BRIEF
Copy out, from the data below, each line in which the word "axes" occurs.

RECORDED INFORMATION
((

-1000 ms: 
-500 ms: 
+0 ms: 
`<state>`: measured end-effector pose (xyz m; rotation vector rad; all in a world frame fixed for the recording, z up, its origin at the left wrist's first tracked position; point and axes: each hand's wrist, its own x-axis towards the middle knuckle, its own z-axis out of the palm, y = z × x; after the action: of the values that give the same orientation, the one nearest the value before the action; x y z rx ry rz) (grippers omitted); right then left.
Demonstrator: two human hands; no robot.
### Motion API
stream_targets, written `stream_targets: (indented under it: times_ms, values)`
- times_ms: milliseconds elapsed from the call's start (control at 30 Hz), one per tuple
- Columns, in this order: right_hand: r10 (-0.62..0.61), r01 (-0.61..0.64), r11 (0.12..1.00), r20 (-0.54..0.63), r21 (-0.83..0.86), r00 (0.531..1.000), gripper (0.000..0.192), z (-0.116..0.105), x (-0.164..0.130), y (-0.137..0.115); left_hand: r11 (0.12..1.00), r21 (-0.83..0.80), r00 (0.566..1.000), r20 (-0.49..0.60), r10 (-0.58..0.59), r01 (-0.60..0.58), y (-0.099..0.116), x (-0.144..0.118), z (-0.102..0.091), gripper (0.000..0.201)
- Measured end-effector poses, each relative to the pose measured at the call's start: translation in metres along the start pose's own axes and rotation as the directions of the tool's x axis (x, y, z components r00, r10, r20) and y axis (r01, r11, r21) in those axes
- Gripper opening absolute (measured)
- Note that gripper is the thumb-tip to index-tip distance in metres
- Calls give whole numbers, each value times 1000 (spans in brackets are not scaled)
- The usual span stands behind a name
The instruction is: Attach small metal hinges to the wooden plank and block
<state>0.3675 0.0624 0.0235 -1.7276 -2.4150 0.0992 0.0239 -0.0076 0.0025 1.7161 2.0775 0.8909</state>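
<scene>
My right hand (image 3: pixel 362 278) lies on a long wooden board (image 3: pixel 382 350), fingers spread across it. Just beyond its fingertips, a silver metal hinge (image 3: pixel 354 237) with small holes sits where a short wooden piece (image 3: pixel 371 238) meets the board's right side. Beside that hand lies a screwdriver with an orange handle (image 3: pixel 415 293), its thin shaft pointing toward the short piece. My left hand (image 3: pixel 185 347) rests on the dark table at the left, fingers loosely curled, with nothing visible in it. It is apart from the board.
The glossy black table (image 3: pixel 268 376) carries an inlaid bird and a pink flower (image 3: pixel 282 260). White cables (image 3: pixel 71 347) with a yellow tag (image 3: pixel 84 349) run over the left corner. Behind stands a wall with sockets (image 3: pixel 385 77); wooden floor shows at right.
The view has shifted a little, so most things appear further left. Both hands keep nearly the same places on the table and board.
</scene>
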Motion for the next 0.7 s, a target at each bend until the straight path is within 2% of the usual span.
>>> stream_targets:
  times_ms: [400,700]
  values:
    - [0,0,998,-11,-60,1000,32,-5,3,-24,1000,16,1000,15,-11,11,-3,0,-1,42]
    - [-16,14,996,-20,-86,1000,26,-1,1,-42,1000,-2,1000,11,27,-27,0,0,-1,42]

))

EXERCISE ANSWER
`<state>`: measured end-effector pose (xyz m; rotation vector rad; all in a world frame fixed for the recording, z up, its origin at the left wrist's first tracked position; point and axes: each hand's wrist, its own x-axis towards the middle knuckle, its own z-axis out of the palm, y = z × x; after the action: of the values that give the same orientation, the one nearest the value before the action; x y z rx ry rz) (grippers omitted); right then left.
- Measured end-effector poses, each relative to the pose measured at the call's start: translation in metres along the start pose's own axes and rotation as the directions of the tool's x axis (x, y, z components r00, r10, r20) and y axis (r01, r11, r21) in those axes

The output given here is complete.